DIRECTIONS FOR THIS TASK -
Copy every line of the material below word for word.
--- DATASET EXTRACT Enclosed Below ---
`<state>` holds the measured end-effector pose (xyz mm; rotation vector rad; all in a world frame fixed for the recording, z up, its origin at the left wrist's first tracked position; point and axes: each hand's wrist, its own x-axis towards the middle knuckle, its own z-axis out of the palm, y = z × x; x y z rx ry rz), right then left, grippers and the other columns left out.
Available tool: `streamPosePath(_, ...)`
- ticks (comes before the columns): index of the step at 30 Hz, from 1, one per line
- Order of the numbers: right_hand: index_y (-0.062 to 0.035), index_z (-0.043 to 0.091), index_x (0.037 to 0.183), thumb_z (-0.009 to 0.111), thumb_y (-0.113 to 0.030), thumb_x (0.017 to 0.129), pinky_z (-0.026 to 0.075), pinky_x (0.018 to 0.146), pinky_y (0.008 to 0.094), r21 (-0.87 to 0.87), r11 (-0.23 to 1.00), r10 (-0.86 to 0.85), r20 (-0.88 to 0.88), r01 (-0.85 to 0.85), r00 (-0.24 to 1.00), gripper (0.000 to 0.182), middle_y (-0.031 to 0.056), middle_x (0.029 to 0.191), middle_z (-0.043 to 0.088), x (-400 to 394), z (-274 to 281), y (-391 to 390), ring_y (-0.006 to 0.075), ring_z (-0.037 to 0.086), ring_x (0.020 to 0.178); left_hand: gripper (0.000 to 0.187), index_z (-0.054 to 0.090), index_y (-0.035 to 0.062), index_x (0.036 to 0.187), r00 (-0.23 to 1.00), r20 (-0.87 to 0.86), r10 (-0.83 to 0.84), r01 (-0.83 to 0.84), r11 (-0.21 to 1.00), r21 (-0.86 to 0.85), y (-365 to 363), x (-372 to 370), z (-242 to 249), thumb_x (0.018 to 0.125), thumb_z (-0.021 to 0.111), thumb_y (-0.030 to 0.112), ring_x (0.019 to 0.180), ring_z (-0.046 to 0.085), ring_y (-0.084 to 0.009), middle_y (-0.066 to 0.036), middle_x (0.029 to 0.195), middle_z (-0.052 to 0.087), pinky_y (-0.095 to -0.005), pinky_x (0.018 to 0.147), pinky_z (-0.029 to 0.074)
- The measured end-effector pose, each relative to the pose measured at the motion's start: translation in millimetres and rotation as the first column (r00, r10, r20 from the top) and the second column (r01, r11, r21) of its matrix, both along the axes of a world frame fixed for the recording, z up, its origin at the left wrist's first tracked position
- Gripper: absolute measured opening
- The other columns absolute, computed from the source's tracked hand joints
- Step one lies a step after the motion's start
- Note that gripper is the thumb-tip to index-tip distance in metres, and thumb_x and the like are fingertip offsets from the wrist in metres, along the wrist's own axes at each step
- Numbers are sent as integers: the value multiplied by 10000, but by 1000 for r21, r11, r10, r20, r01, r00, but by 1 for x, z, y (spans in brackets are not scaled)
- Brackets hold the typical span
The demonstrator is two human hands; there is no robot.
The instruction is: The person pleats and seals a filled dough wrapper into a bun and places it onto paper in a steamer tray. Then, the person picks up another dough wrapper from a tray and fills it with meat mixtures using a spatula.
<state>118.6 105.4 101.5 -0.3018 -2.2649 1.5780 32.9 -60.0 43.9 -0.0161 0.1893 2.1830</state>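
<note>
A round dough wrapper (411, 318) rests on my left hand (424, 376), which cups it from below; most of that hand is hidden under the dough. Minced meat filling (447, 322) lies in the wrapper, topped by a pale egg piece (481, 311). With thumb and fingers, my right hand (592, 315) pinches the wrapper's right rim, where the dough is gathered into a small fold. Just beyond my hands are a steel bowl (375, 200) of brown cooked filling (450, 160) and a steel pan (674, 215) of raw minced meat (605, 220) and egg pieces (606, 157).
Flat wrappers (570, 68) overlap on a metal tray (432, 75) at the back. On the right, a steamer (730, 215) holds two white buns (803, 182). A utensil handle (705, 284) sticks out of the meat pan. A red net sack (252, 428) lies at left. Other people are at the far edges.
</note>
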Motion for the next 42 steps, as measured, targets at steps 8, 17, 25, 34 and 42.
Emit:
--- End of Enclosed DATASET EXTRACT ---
RESULT OF THE EXERCISE -
`<state>` holds the measured end-effector pose (xyz mm; rotation vector rad; all in a world frame fixed for the recording, z up, its origin at the left wrist's first tracked position; point and axes: each hand's wrist, its own x-axis towards the middle knuckle, its own z-axis out of the palm, y = z × x; x y z rx ry rz), right then left, grippers and the other columns left out.
Available tool: `streamPosePath(_, ...)`
- ticks (comes before the columns): index of the step at 30 Hz, from 1, one per line
- Order of the numbers: right_hand: index_y (-0.062 to 0.035), index_z (-0.043 to 0.091), index_x (0.037 to 0.183), thumb_z (-0.009 to 0.111), thumb_y (-0.113 to 0.030), thumb_x (0.017 to 0.129), pinky_z (-0.026 to 0.075), pinky_x (0.018 to 0.146), pinky_y (0.008 to 0.094), r21 (-0.87 to 0.87), r11 (-0.23 to 1.00), r10 (-0.86 to 0.85), r20 (-0.88 to 0.88), r01 (-0.85 to 0.85), r00 (-0.24 to 1.00), gripper (0.000 to 0.182), middle_y (-0.031 to 0.056), middle_x (0.029 to 0.191), middle_z (-0.043 to 0.088), x (-400 to 394), z (-274 to 281), y (-391 to 390), ring_y (-0.006 to 0.075), ring_z (-0.037 to 0.086), ring_x (0.020 to 0.178); left_hand: gripper (0.000 to 0.187), index_z (-0.054 to 0.090), index_y (-0.035 to 0.062), index_x (0.036 to 0.187), r00 (-0.23 to 1.00), r20 (-0.87 to 0.86), r10 (-0.83 to 0.84), r01 (-0.83 to 0.84), r11 (-0.21 to 1.00), r21 (-0.86 to 0.85), y (-365 to 363), x (-372 to 370), z (-242 to 249), thumb_x (0.018 to 0.125), thumb_z (-0.021 to 0.111), thumb_y (-0.030 to 0.112), ring_x (0.019 to 0.180), ring_z (-0.046 to 0.085), ring_y (-0.084 to 0.009), middle_y (-0.066 to 0.036), middle_x (0.029 to 0.195), middle_z (-0.052 to 0.087), pinky_y (-0.095 to -0.005), pinky_x (0.018 to 0.147), pinky_z (-0.029 to 0.074)
- The measured end-effector pose, each relative to the pose measured at the motion's start: translation in millimetres and rotation as the first column (r00, r10, r20 from the top) and the second column (r01, r11, r21) of its matrix, both along the axes of a world frame fixed for the recording, z up, its origin at the left wrist's first tracked position
- Gripper: absolute measured opening
- The other columns absolute, computed from the source's tracked hand joints
- Step one lies a step after the motion's start
- Note that gripper is the thumb-tip to index-tip distance in metres, and thumb_x and the like are fingertip offsets from the wrist in metres, along the wrist's own axes at each step
- Numbers are sent as integers: the value multiplied by 10000, but by 1000 for r21, r11, r10, r20, r01, r00, but by 1 for x, z, y (spans in brackets are not scaled)
- Brackets hold the typical span
The demonstrator is two human hands; there is no robot.
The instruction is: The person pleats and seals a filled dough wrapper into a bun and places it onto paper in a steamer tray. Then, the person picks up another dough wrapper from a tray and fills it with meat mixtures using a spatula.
<state>118.6 105.4 101.5 -0.3018 -2.2649 1.5780 32.9 -60.0 43.9 -0.0161 0.1893 2.1830</state>
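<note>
A round dough wrapper (411, 318) rests on my left hand (424, 376), which cups it from below; most of that hand is hidden under the dough. Minced meat filling (447, 322) lies in the wrapper, topped by a pale egg piece (481, 311). With thumb and fingers, my right hand (592, 315) pinches the wrapper's right rim, where the dough is gathered into a small fold. Just beyond my hands are a steel bowl (375, 200) of brown cooked filling (450, 160) and a steel pan (674, 215) of raw minced meat (605, 220) and egg pieces (606, 157).
Flat wrappers (570, 68) overlap on a metal tray (432, 75) at the back. On the right, a steamer (730, 215) holds two white buns (803, 182). A utensil handle (705, 284) sticks out of the meat pan. A red net sack (252, 428) lies at left. Other people are at the far edges.
</note>
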Motion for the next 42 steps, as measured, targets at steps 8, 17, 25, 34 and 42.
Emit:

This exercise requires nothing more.